Joyce dresse d’abord le  portrait des  tourtereaux. Pour Yseult , cela donnera: Côté prudence, elle laissait toujours la clé de son armoire dans la serrure de son armoire, la plume de son encrier dans le col de son encrier, le pain sur la plaque tiède; (…) Côté instruction, en géog, elle savait que l’Italie est une botte courbée, l’Inde un jambon rose et la France un plaid en patchwork; (…) Côté charme, elle savait faire la démonstration de ses jambes aux bas couleur chair avec une jupe aussi courte que possible dans la position d’une Sainte Nitouche … Quant à Tristan: Lui le gentleman avait une tête de bicarbonate. D’abord c’était un martyr de l’indigestion, plutôt enclin aux hémorroïdes (…). D’une pâleur fièvreuse, où se lisait l’action des hautes mers sur un estomac abstinent, il contemplait les saints fantômes de ses amours estudiantines, Henriette au sommet de la botte de foin, Nenette de l’Abbaye derrière la porte de la buvette, Marie-Louise toute de plaisir et de puces, Suzanne pompette attrape-moi si tu peux, et la dernière, mais pas la moindre avec ses os pointus, la bonne du curé de la paroisse locale. 
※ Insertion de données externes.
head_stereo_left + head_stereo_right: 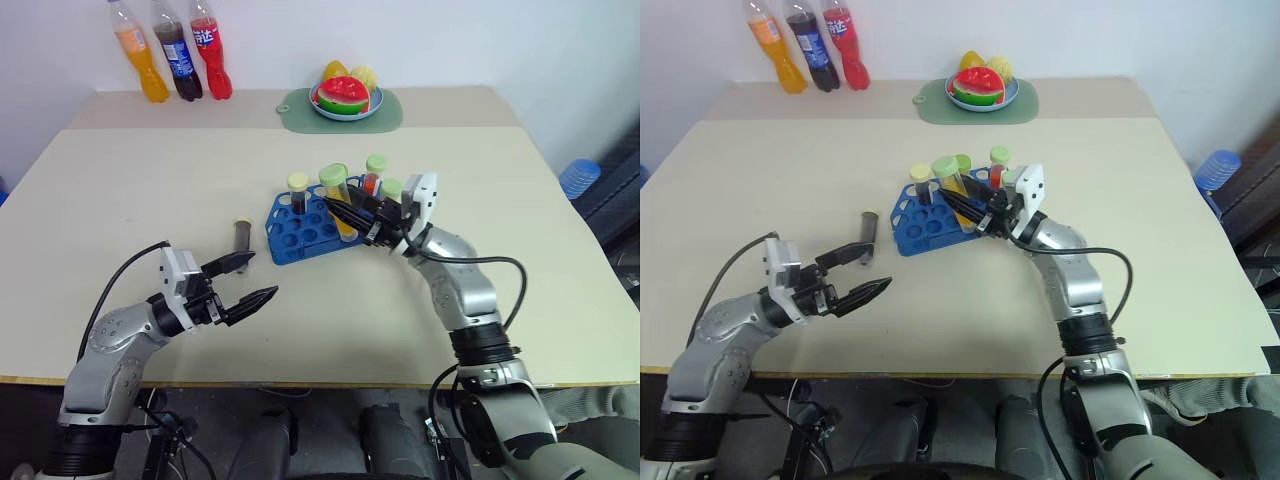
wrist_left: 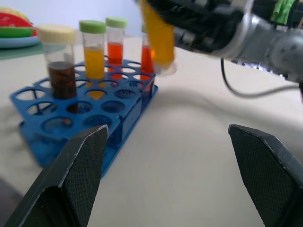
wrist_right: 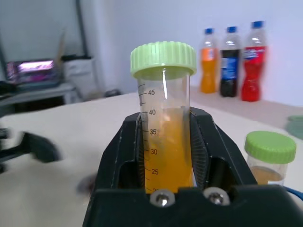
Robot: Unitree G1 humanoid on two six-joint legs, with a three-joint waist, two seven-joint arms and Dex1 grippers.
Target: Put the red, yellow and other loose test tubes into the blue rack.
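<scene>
- Fingers of our right gripper (image 1: 352,217) are pinching the yellow-orange tube (image 3: 164,137), carrying it just above the blue rack (image 1: 300,228).
- We are risking clipping racked tubes.
- Left gripper (image 1: 248,280) is hanging spread; a brown tube (image 1: 241,235) is lying loose beside the rack.

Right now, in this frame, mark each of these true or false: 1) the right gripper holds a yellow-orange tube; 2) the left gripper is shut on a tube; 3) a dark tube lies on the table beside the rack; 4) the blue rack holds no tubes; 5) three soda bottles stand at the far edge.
1) True: the right gripper is clamped on the yellow-orange tube with the green cap.
2) False: the left gripper is open and holds nothing.
3) True: a dark tube lies flat, apart from the blue rack, on its left.
4) False: several capped tubes stand in it.
5) True: the soda bottles stand at the far left.
</scene>
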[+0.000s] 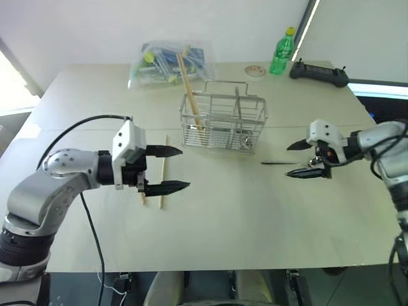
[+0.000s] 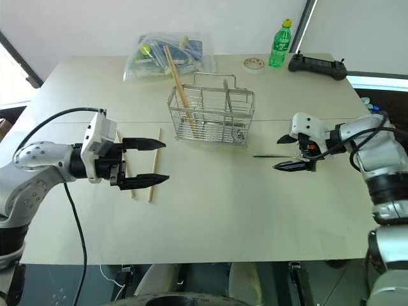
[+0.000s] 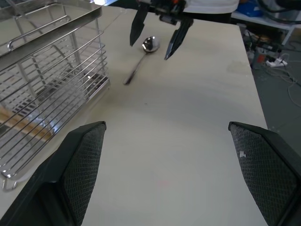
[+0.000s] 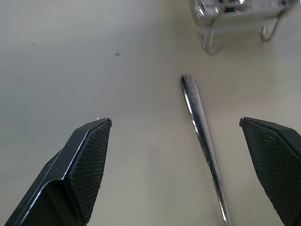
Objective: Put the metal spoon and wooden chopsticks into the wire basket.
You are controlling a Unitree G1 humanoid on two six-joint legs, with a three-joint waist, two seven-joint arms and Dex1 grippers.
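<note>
Your right gripper [image 1: 305,159] hangs wide open above the metal spoon [image 1: 280,163], which lies on the table [image 1: 255,223] beside the wire basket [image 1: 223,121]. Your left gripper [image 1: 171,169] is open too, over two wooden chopsticks [image 1: 162,172] lying flat; a third leans inside the basket.

No readable text

The bottle [image 1: 282,52] label beyond the basket [image 1: 223,121] is too small to make out.
</note>
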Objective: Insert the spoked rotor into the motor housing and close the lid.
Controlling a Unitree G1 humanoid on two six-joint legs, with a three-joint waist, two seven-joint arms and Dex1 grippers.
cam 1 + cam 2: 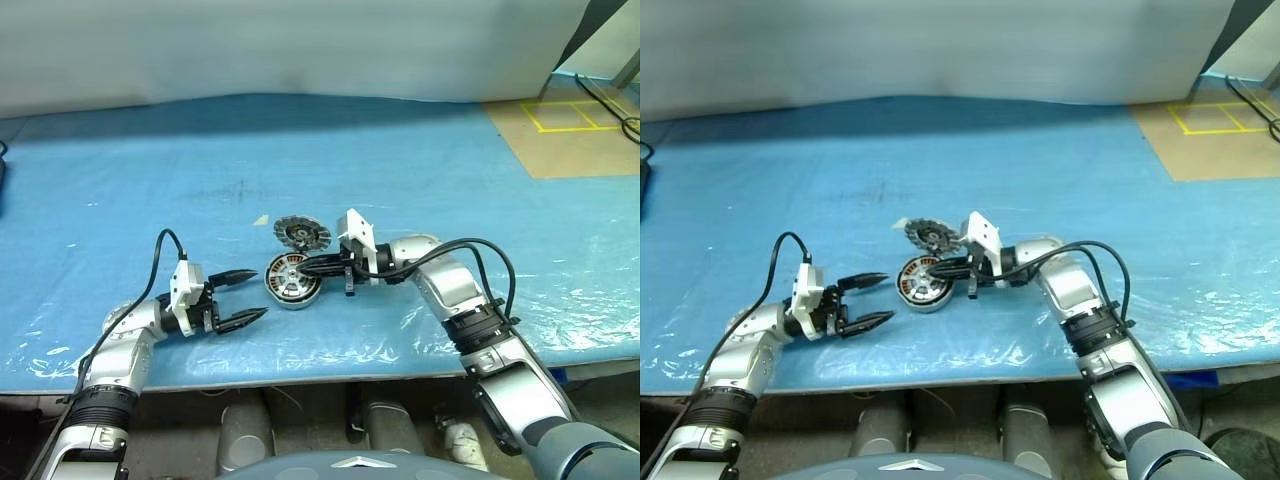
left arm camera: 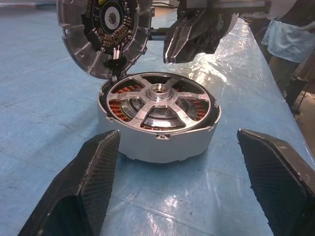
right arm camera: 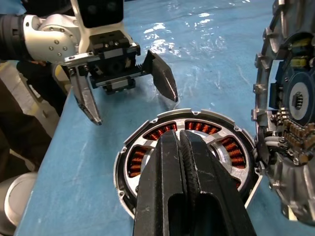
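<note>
Near the front edge of the blue plastic-covered table, we are holding our right gripper, fingers pressed together, above the shiny spoked rotor seated in the round grey motor housing; our left gripper is waiting spread. The ribbed grey lid, leaning propped at the housing's far side, risks toppling if nudged. Taped flooring lies beyond.

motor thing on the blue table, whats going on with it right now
The spoked rotor already sits inside the motor housing, with copper windings showing through its gaps. The lid is not closed: it stands tilted up at the housing's far edge, its inner side facing the housing. The right gripper, fingers shut with nothing between them, is over the rotor's hub. The left gripper waits open just beside the housing, apart from it, on the blue table cover.
</note>
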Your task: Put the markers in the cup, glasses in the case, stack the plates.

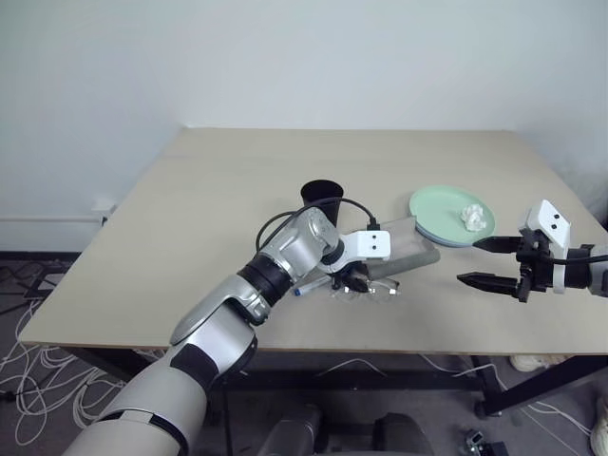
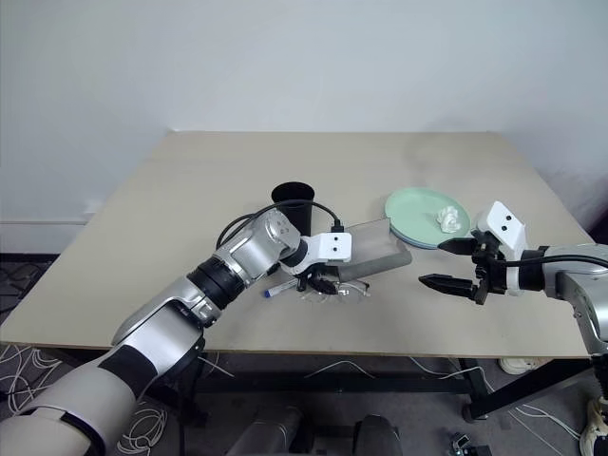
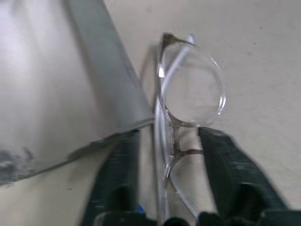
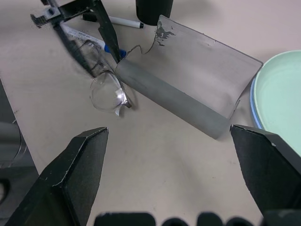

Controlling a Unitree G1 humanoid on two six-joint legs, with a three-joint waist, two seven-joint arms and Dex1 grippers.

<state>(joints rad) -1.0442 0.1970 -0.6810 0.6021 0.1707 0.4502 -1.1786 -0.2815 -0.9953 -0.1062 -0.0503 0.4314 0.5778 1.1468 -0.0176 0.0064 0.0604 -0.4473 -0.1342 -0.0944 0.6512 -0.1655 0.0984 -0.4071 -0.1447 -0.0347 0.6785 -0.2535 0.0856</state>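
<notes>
Left pincer straddles the glasses at frame centre.
Its fingers bracket the bridge beside the case; right pincer spread wide.

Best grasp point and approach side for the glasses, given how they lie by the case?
Grip the glasses at the thin bridge between the lenses, from above on the side away from the case. They lie on the table right against its near wall, so only the top is free. The left gripper straddles the bridge.
</notes>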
Premier récit de la rencontre : Epouvantablement, il la passamoura de l’oeil avec une expression bordée de noir. Elle leva les yeux suprêmement satisfaits. Car désormais elle tirait plutôt plein pot de son persiflage qu’il était un esclavamour à vie (…) -Johnny qui sourit, quémanda-t’elle gynélexicalement, est-ce que tu mêmemême un titi pou ? (…) Toutefois, et avant toutes chose, avant qu’il teste son triangle afin d’éprouver si elle était ainsi que le rapportaient les journaux, une virgo intacta, il lui demanda si elle ne s’était jamais complue à la fornication clandestine avec ou sans contraceptifs. 
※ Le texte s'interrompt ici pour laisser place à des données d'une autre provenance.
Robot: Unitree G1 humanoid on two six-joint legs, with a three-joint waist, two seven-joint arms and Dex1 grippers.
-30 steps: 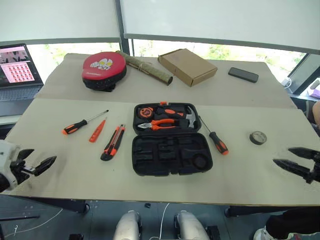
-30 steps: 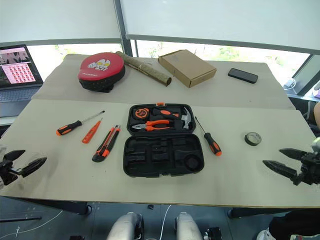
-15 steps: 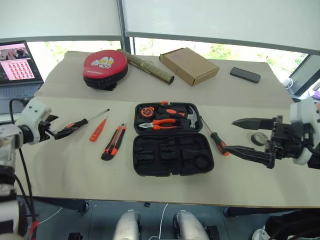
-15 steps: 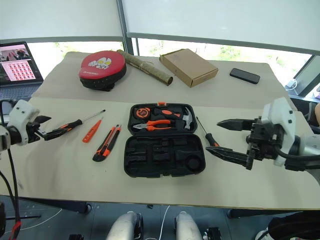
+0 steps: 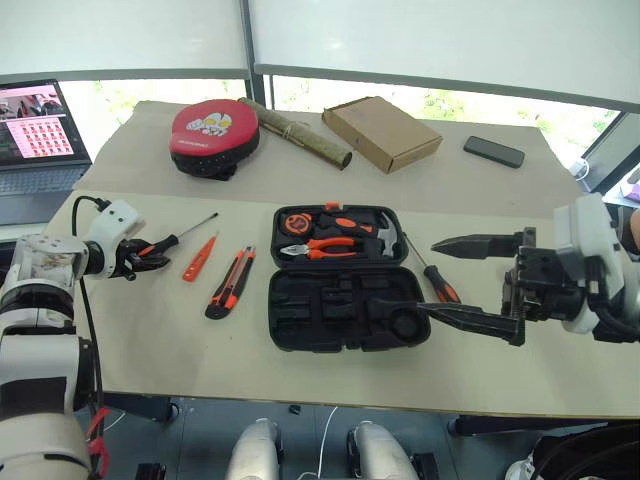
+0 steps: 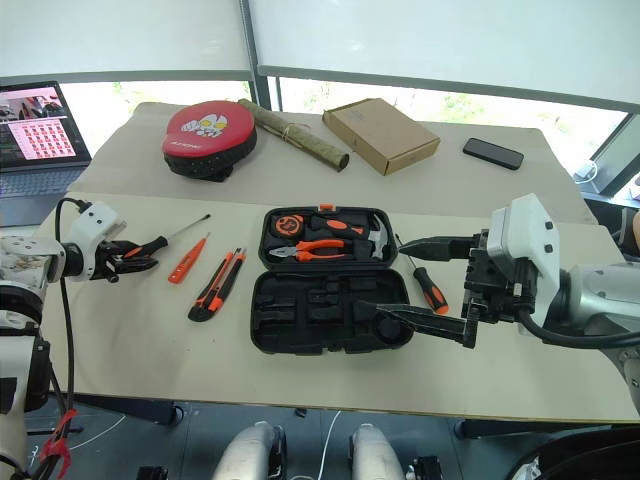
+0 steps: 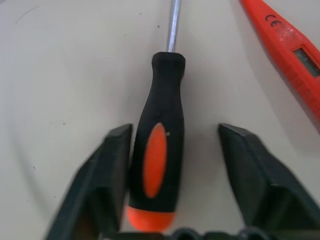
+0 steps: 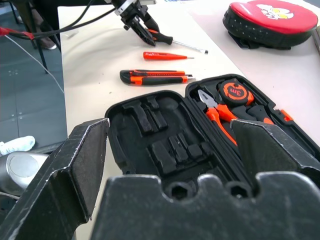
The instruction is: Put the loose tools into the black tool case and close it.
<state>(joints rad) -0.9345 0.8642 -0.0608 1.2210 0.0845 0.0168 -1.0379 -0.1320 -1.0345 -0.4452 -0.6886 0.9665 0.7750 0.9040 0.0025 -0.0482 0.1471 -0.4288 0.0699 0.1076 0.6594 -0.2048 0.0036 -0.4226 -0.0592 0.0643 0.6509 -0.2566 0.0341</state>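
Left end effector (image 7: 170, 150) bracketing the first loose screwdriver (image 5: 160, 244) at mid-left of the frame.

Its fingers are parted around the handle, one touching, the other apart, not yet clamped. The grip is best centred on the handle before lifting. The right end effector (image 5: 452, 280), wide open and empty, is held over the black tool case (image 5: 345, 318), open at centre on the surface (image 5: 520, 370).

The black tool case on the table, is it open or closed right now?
Open. The black tool case lies spread flat: pliers sit in the far half, and the near half shows bare moulded slots.
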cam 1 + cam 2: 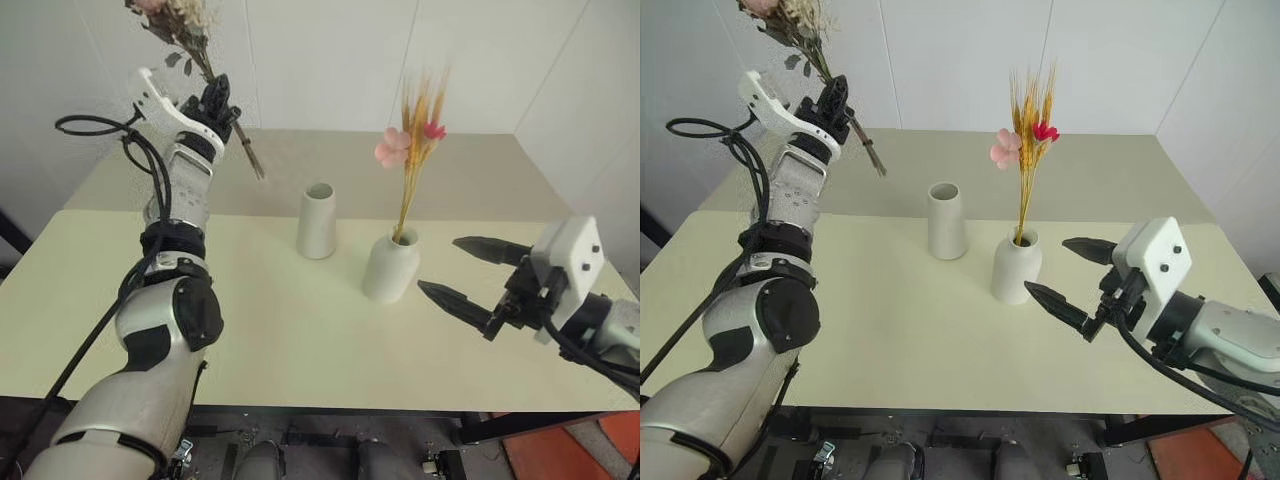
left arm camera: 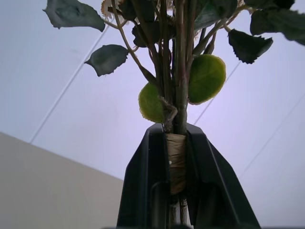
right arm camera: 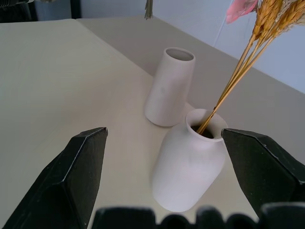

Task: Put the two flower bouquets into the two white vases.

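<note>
Left wrist view shows the left pincer [image 2: 177, 167] clamped on the bushy bouquet's [image 1: 180, 25] bound stems, raised upper left to clear the empty tall vase [image 1: 318, 221]. Yellow stalks [image 1: 415, 150] already stand in the round vase [image 1: 391, 266]; right pincer [image 1: 470, 275] gapes beside it.

Bright, even, diffuse light; only soft faint shadows on the worktop [image 1: 300, 330]. No glare. Head views sharp, with mild bending at edges. Wrist-view fingers [image 3: 71, 181] slightly soft.
</note>
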You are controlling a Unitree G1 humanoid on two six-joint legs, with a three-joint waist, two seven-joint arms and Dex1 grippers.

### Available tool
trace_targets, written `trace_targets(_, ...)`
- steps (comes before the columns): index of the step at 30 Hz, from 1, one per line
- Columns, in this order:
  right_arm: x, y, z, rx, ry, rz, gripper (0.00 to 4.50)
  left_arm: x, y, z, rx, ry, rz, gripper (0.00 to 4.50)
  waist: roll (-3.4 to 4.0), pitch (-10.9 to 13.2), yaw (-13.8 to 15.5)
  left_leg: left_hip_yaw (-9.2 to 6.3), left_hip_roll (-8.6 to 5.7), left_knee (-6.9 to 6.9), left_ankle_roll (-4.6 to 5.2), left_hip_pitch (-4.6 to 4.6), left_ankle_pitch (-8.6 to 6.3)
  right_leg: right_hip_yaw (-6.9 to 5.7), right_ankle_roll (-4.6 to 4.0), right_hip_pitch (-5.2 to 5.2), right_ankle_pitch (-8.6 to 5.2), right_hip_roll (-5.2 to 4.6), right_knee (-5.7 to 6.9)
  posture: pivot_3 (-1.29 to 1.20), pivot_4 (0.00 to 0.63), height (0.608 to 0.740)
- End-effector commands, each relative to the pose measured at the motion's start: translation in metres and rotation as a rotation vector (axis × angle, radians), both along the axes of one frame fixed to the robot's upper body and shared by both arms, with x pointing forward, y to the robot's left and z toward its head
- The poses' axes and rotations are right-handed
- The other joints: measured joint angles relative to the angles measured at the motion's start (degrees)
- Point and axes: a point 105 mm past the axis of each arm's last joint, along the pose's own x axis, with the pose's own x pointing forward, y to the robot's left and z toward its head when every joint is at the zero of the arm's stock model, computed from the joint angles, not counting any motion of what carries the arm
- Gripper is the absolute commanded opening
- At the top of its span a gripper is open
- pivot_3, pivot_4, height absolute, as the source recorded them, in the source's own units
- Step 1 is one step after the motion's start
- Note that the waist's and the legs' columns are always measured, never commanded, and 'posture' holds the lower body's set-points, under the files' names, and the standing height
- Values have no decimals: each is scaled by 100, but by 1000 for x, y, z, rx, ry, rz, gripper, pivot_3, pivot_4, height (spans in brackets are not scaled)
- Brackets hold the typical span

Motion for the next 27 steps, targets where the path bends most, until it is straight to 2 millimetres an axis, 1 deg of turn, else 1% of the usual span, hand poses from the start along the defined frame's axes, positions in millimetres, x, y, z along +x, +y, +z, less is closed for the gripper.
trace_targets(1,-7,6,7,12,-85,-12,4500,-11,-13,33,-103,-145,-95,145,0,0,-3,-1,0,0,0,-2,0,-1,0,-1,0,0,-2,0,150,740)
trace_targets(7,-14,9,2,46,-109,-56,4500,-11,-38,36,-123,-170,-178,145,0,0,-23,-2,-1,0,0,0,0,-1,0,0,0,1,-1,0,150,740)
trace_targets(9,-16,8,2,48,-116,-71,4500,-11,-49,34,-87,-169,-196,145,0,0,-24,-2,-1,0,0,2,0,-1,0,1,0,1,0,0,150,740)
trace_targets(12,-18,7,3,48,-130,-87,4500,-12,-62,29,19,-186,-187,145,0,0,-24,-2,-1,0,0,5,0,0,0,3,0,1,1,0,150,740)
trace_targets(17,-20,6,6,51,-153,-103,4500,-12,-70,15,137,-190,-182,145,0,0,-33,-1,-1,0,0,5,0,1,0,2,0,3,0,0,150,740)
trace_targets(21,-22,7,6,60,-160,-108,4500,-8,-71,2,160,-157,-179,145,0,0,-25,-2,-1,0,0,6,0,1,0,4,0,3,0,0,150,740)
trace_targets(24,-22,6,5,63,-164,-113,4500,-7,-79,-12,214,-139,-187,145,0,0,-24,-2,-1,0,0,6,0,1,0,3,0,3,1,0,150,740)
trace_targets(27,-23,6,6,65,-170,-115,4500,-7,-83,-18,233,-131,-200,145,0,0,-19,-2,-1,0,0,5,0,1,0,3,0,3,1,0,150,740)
Description du baiser: Quand il eut clos son clabec la vive filleréunifia lacteusebouchement la sienne et la sienne et leurs lèvres désunies et le champion breton aussi vif qu’un éclair huilé poussa son émissaire d’amour d’un viril coup de langue au-delà de la double ligne d’avants et d’arrières facétés d’ivoire pleinmilleboum das le goulet de son gosier. (…) Si la vérité réelle doit être dite, elle amouravala son pulpeux propulseur et tous deux ensemble sous une météo des mieux assorties ils y allèrent d’un mélimélomélange tremblitremblant trépitressautant miammiam. Après quoi avant que les traditionnelles dix secondes fussent terminées le prévenant Tristan autorisa quelque détente à sa glorieuzissime prise d’étranglement et retira précautionneusement l’instrument de la parole rationnelle de la procathédrale de la séductivité amoureuse. 

Où l’on voit que tout corps plongé dans un bain de langage reçoit une poussée libidinale au moins égale au poids du liquide verbal déplacé. Car tout cela se complexifie progressivement. La scène est finalement observée au travers du prisme voyeuriste de  quatre vieillards lubriques, créatures bisexuées identifiés aux vagues  traditionnellement prophétiques de la mer d’Irlande. Et dans Finnegan’s wake, ces quatre personnages tiendront une place essentielle.

Comment dire / Où se mettre : ce titre-là n’est pas mal non plus. C’est celui d’un spectacle mis en scène par Léa Drouet à la Balsamine, inspiré de quelques lignes de Danièlle Collobert dans Meurtre (P.O.L., 2004). Il reste encore quelques jours pour le découvrir et il le mérite. A son issue, le spectateur a fait l’expérience percutante et topologiquement unheimlich d’être délogé de sa place en même temps que l’espace de la représentation lui-même s’est comme invaginé, curieusement retourné  de l’intérieur vers l’extérieur.  Un oxymore condense l’opération : la place est COMPLETEMENT… déserte.